В музее поэта на Мойке, 12, хранится открытка с портретом Наталии Пушкиной, посланная Еленой Александровной в марте 1923 года из Константинополя в Париж коллекционеру пушкинских реликвий «глубокоуважаемому дорогому Александру Федоровичу Онегину». На открытке — дарственная подпись: «отъ внучки».
…В Ницце Елена фон Розенмайер обосновалась в конце 1920-х годов, переехав на Лазурный Берег из Парижа. Там же состоялась ее встреча с Иваном Буниным.
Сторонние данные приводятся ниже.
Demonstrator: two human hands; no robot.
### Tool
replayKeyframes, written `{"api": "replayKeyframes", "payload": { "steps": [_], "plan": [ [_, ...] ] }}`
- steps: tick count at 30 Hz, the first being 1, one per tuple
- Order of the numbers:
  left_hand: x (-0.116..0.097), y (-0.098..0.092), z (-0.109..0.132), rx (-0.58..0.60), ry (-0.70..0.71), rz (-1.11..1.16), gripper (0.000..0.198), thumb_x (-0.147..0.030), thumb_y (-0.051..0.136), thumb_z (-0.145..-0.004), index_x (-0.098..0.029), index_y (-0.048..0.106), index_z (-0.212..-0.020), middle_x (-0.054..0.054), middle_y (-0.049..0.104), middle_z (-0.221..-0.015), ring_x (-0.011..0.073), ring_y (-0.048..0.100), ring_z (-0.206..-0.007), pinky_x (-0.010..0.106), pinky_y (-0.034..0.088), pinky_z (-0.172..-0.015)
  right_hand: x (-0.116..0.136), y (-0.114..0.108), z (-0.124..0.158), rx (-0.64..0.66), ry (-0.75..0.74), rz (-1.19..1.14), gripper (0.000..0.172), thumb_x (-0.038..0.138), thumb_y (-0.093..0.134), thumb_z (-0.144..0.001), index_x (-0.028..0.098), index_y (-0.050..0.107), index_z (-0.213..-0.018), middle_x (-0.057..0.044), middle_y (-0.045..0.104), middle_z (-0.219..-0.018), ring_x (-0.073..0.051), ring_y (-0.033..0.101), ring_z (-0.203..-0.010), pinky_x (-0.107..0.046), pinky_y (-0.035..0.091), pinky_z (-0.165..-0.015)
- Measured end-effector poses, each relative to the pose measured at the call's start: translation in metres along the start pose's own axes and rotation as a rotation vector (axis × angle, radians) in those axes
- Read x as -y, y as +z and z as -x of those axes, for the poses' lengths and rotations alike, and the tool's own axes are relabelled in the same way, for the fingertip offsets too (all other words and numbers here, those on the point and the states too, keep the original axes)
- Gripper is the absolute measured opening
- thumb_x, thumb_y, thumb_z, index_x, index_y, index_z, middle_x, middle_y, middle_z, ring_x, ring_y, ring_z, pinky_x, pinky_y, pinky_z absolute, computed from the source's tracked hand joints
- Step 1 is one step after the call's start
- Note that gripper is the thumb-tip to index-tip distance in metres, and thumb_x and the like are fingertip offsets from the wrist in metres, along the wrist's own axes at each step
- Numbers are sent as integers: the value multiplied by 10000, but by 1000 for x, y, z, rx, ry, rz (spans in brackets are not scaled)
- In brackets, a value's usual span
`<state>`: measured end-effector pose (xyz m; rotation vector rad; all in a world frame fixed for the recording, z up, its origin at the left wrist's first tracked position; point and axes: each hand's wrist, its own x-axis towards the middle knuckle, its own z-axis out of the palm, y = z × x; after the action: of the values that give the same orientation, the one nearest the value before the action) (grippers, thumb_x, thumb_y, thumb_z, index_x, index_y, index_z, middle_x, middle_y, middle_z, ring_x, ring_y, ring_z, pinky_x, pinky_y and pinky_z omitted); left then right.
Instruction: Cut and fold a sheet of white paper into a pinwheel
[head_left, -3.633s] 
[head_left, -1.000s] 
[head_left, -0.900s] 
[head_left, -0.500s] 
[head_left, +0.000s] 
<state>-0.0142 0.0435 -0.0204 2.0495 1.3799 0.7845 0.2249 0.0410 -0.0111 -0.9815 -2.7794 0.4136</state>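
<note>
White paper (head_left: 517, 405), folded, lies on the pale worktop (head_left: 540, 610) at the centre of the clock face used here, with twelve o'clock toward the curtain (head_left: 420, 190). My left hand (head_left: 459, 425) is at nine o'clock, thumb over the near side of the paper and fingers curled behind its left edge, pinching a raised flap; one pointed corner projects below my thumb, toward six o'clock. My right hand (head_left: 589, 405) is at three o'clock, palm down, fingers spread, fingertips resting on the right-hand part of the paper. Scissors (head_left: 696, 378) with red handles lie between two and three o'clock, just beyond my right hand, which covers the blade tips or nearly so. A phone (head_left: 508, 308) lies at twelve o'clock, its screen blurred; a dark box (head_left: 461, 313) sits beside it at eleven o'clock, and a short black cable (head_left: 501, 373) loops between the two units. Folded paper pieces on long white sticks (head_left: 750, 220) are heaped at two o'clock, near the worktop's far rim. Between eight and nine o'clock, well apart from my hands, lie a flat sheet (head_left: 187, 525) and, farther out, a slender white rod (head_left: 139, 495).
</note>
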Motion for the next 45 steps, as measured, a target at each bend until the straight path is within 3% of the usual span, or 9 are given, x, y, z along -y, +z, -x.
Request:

О знакомстве с внучкой поэта останется его памятная запись: «…крепкая, невысокая женщина, на вид не больше 45, лицо, его костяк, овал — что-то напоминающее пушкинскую посмертную маску». В дневнике писатель не раз упоминал о встречах с Еленой Александровной, в которой «текла кровь человека для нас уже мифического, полубожественного!».
«…Елена Александровна фон Розен-Мейер, на которую мне было даже немножко странно смотреть, — признавался Бунин в одном из писем, — ибо она только по своему покойному мужу, русскому офицеру, стала фон Розен-Мейер, а в девичестве была Пушкина…»
Но жизнь русской беженки во Франции была сопряжена лишь с горестями и лишениями. В августе 1943 года Елена Александровна скончалась в городской больнице в полной нищете…
«Еще одна бедная человеческая жизнь исчезла из Ниццы — и чья же! Родной внучки Александра Сергеевича! — записал в дневнике Бунин. — И может быть, только потому, что по нищете своей таскала тяжести, которые продавала и перепродавала ради того, чтобы не умереть с голоду! А Ницца с ее солнцем и морем все будет жить и жить! Весь день грусть…»
Бывшая клиника Констанция и поныне находится на окраине города, в районе Святого Бартоломея, на одном из живописных холмов. Уютный двухэтажный особнячок, с синими ставнями и белоснежными стенами, утопает в зарослях бугенвиля, густо усыпанных ярко-фиолетовыми соцветиями. Ныне здесь — дом престарелых. И лишь очень немногие из обитателей дома слышали, что в нем прошли последние дни внучки русского поэта. Отсюда, из этих больничных стен, было отправлено Бунину и последнее письмо Елены Розенмайер с мольбой о помощи:
«Милый Иван Алексеевич… Вот скоро месяц, как я лежу в клинике; недели через полторы меня выпустят на месяц, а потом мне предстоит вторая операция… Я еще очень, очень слаба, пишу вам, а лоб у меня покрыт испариной от усилия. Обращаюсь к вам за дружеским советом и, если возможно, содействием: существует ли еще в Париже Общество помощи ученым и писателям, которое в такую трудную для меня минуту помогло бы мне, в память дедушки Александра Сергеевича, расплатиться с доктором, с клиникой…, а потом иметь возможность заплатить за вторую операцию? Все мои маленькие сбережения истрачены, но как только встану на ноги, я опять начну работать и обещаюсь выплатить мой долг Обществу по частям. Работы я не боюсь, были бы силы!»